Лошадь послушно бежит рысцой по кругу, а я чувствую себя лихим наездником. Черные дырки в приглаженной земле бегут мне навстречу – следы от копыт. Второй круг и можно было бы третий, но что-то вдруг оборвалось в моей душе, когда Соловка споткнулась на переднюю ногу, оступившись в вязкой земле. Я потрепал ее по теплой и влажной шее и, пустив шагом, выехал с огорода. И словно бы не с лошади спрыгнул на землю, а вернулся на нее, на грешную, с небес.
– Спасибо, – говорю Ещеву, подавая поводья. – Никогда не забуду! Спасибо. В седле-то, оказывается, вон как легко! Теперь буду знать… Ну, давай теперь расседлывай ее. Ох ты, моя хорошая, ох ты, золотая моя, – говорю я лошади, глядя ей в туманно-чистый и глубокий глаз, и глажу, глажу добрую ее и доверчивую морду.
Так мне не терпится поцеловать ее и прощения попросить, что просто мочи моей нет удержаться от тайного соблазна.
Да вот не хочется только, чтоб Ещев опять смеялся надо мной. Он и так уж смотрит на меня и чуть ли не все время смеется. Почему-то я ему смешным очень кажусь.
– Ну, так что делать-то будем? – спрашивает он деловито.
– Я гулял, зашел, а там закрыто, – отвечаю.
«Делать» мне совсем ничего не хочется!
Скворец удивленно высвистывает какие-то невообразимые мелодии, переливаясь плотными перышками в солнечном свете. Береза воздела свои ветви к синим небесам в молитвенной какой-то оцепенелости, просит у них тепла и ласки.
Лошадь смотрит на меня с задумчивым сожалением в глазах.

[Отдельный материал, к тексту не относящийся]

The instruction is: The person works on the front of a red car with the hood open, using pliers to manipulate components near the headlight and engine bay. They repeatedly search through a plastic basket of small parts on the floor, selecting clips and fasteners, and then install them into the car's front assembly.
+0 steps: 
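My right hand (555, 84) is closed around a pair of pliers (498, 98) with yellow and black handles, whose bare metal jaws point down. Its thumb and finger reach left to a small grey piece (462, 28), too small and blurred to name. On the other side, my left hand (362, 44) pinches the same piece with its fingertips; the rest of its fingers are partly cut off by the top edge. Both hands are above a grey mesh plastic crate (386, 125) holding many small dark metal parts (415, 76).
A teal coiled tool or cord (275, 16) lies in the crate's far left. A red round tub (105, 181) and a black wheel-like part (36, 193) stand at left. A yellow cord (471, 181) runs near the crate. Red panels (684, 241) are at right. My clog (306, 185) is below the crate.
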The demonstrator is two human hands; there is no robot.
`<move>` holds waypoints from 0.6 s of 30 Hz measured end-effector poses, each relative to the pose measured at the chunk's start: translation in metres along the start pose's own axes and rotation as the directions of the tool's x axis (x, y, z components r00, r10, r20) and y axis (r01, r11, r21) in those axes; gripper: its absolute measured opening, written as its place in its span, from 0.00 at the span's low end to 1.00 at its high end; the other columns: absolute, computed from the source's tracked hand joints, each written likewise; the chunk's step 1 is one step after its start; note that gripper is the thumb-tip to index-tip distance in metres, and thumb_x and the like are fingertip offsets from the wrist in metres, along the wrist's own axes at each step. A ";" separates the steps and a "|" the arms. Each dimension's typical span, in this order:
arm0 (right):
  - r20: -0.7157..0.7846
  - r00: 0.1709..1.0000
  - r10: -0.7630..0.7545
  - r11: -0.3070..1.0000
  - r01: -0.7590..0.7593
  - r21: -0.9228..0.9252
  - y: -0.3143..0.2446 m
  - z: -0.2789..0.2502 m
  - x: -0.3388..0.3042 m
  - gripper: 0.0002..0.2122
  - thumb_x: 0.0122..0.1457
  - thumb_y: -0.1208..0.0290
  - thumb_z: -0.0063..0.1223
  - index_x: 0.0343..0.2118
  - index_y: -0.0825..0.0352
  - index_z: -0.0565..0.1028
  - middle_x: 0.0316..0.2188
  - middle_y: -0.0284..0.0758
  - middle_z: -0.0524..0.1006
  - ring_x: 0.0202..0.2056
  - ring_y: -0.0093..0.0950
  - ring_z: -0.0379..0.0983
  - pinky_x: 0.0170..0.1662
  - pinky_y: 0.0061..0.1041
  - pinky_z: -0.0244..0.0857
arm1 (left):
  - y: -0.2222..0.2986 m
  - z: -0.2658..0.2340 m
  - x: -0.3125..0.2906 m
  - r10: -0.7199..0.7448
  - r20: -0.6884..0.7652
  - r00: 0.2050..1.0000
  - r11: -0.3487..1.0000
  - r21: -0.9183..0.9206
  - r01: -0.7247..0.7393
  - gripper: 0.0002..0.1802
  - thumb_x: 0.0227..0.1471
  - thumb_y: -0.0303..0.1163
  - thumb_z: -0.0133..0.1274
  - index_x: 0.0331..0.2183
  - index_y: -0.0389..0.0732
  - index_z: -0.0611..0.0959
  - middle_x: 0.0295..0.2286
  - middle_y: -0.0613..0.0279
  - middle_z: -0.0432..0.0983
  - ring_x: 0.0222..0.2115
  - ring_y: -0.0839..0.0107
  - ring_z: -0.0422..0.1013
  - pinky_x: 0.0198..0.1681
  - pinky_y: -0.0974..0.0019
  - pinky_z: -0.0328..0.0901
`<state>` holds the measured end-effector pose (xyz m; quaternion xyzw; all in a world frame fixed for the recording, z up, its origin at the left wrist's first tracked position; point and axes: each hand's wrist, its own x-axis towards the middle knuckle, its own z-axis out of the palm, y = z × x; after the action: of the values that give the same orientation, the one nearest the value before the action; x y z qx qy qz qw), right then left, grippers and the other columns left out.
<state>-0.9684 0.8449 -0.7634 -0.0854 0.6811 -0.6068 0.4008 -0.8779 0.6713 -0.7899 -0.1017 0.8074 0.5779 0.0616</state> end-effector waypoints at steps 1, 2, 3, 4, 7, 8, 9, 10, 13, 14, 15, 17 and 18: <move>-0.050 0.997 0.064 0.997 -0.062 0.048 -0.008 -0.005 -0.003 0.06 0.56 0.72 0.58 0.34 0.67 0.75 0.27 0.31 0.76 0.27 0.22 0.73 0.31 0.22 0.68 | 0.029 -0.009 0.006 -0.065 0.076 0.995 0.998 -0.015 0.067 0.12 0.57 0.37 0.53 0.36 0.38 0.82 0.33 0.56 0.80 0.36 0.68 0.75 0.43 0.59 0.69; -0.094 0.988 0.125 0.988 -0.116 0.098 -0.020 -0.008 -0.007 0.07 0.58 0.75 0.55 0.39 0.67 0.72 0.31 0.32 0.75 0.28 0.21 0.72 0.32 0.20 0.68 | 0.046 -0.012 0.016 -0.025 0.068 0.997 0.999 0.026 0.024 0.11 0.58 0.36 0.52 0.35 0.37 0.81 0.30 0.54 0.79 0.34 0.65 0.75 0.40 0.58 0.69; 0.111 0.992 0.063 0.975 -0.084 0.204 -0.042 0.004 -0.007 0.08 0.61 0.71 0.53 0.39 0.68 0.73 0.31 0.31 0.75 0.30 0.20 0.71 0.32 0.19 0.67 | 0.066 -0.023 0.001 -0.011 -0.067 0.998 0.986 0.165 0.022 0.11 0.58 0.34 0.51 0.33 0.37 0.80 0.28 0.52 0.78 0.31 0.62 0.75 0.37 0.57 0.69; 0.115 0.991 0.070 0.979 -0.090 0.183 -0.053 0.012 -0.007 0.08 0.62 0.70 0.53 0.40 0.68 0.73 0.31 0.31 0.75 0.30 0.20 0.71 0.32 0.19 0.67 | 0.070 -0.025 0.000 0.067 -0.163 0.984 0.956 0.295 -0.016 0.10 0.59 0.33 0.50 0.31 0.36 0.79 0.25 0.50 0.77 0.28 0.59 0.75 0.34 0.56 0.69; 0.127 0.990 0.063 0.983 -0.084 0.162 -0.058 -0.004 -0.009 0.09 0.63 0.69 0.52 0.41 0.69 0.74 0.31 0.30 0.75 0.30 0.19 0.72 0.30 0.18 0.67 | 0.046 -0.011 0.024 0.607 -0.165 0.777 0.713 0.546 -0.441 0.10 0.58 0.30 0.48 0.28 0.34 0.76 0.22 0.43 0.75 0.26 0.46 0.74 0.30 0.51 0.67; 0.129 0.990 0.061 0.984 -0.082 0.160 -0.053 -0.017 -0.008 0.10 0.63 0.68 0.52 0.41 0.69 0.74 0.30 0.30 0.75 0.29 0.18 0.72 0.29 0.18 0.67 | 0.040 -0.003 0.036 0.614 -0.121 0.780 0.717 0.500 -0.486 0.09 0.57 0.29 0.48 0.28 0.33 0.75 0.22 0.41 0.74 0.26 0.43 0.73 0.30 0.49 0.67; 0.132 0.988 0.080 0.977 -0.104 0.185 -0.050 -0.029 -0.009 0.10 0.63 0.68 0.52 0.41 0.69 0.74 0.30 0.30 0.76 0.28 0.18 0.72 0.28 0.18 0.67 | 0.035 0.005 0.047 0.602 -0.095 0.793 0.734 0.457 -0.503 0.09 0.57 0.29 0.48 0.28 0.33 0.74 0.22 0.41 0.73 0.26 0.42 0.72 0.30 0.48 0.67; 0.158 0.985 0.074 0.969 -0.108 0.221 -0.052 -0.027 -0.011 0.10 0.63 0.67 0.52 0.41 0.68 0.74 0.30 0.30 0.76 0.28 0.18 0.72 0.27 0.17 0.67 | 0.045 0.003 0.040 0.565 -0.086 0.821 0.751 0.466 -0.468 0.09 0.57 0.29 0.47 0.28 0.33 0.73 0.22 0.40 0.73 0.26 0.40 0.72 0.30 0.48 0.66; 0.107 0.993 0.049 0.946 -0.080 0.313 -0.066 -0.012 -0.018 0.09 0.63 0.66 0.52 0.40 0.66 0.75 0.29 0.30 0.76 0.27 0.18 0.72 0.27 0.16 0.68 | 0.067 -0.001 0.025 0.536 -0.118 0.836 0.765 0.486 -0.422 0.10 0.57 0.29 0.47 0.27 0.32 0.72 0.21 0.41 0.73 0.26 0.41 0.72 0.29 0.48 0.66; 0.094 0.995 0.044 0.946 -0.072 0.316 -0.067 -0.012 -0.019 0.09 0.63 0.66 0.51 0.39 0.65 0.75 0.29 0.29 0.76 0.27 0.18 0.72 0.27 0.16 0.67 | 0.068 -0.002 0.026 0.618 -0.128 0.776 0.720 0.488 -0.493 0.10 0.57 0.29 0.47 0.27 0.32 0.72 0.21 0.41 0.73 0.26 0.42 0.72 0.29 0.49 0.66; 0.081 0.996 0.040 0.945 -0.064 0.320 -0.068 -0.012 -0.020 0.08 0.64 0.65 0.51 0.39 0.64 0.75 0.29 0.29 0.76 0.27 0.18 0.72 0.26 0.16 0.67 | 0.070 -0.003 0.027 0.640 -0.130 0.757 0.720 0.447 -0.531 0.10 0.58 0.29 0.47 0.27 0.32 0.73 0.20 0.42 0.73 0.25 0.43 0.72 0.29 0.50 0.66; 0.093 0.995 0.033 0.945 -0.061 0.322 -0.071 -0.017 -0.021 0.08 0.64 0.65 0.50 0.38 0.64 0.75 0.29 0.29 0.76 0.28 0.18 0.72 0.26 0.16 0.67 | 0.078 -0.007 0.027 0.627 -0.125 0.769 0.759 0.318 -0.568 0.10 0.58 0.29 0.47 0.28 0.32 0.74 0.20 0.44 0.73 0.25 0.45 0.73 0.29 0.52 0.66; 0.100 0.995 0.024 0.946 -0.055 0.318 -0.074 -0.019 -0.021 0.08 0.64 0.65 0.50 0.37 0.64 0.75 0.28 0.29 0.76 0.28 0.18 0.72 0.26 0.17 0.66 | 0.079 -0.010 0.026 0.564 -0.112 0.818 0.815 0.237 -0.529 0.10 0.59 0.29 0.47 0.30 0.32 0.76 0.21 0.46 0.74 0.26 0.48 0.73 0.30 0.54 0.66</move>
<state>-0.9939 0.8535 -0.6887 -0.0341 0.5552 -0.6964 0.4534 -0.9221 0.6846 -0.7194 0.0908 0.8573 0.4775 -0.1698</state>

Хитровато поглядывает Ещев.
А я стою и чуть ли не плачу от любви к поющему скворцу, к березе, к лошади и, конечно же, к доброму этому объездчику Ещеву, которого так люблю и в эти блаженные минуты своей жизни, что все его желания готов исполнить, как сказочный волшебник…
Да вот только жаль, что нет никаких особых желаний у доброго молодца. Стоит передо мной, мнется в улыбке, заложившей глубокие складки по краям рта, кажет редкие зубы.
– Ну, чего, – спрашивает опять, – делать-то будем? – А сам смеется надо мной, как над маленьким несмышленышем.